Зато наш охотник за образцами высокого барокко ничтоже сумняшеся включит в их перечень здание, описанное Виктором Шкловским в его первой книге «Воскрешение слова» (1914). Обвиняя современных ему людей в «потере ощущения мира», Шкловский предлагает им самостоятельно убедиться в том, что «старые формы уже изжиты», что вещи, созидаемые на их основе, ничем не отличаются от разлагающегося трупа. «Выйдите на улицу, — призывает Шкловский, — посмотрите на дома: как применены в них формы старого искусства? Вы увидите прямо кошмарные вещи. Например (дом на Невском против Конюшенной, постройки арх. Лялевича), на столбах лежат полуциркульные арки, а между пятами их выведены перемычки, рустованные как плоские арки. Вся эта система имеет распор на стороны, с боков же никаких опор нет; таким образом, получается полное впечатление, что дом рассыпается и падает. Эта архитектурная нелепость (не замечаемая широкой публикой и критикой) не может быть в данном случае (таких случаев очень много) объяснена невежеством или бесталанностью архитектора. Очевидно, дело в том, то форма и смысл арки (как и форма колонны, что тоже можно доказать) не переживается, и она применяется поэтому так же нелепо, как нелепо применение эпитета “сальная” к восковой свече».

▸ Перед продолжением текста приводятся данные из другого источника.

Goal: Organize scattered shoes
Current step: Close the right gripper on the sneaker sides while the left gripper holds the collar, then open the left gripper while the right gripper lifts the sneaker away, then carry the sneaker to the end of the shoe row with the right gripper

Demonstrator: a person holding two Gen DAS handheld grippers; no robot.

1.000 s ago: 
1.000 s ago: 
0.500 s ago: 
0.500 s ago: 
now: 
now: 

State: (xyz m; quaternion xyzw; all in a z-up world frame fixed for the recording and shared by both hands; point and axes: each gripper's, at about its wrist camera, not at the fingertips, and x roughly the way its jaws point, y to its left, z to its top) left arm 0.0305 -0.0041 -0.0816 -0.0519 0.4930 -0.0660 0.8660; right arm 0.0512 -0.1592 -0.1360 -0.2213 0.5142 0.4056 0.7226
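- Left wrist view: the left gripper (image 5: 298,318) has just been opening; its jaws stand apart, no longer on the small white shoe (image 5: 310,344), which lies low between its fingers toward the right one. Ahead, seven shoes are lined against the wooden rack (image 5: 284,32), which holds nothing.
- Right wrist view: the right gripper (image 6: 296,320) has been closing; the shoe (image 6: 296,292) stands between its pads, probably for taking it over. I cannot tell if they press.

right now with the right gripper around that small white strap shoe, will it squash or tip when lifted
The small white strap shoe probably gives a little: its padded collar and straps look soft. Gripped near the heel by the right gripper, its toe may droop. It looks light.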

Что касается литературных неправильностей, которые в смоделированной нами ситуации могли бы служить признаками барокко, то здесь допустимо вновь обратиться за помощью к Шкловскому, который в своей брошюре «Техника писательского ремесла» (1929) вспоминает комически-курьезный случай: «Я знал одного кузнеца, который принес мне стихи; в этих стихах он “дробил молотком чугун рельс”. Я ему на это сделал следующее замечание: во-первых, рельсы не куют, а прокатывают, во-вторых, рельсы не чугунные, а стальные, в-третьих, при ковке не дробят, а куют, и, в-четвертых, он кузнец и должен все это сам знать лучше меня. На это он мне ответил: “Да ведь это стихи”».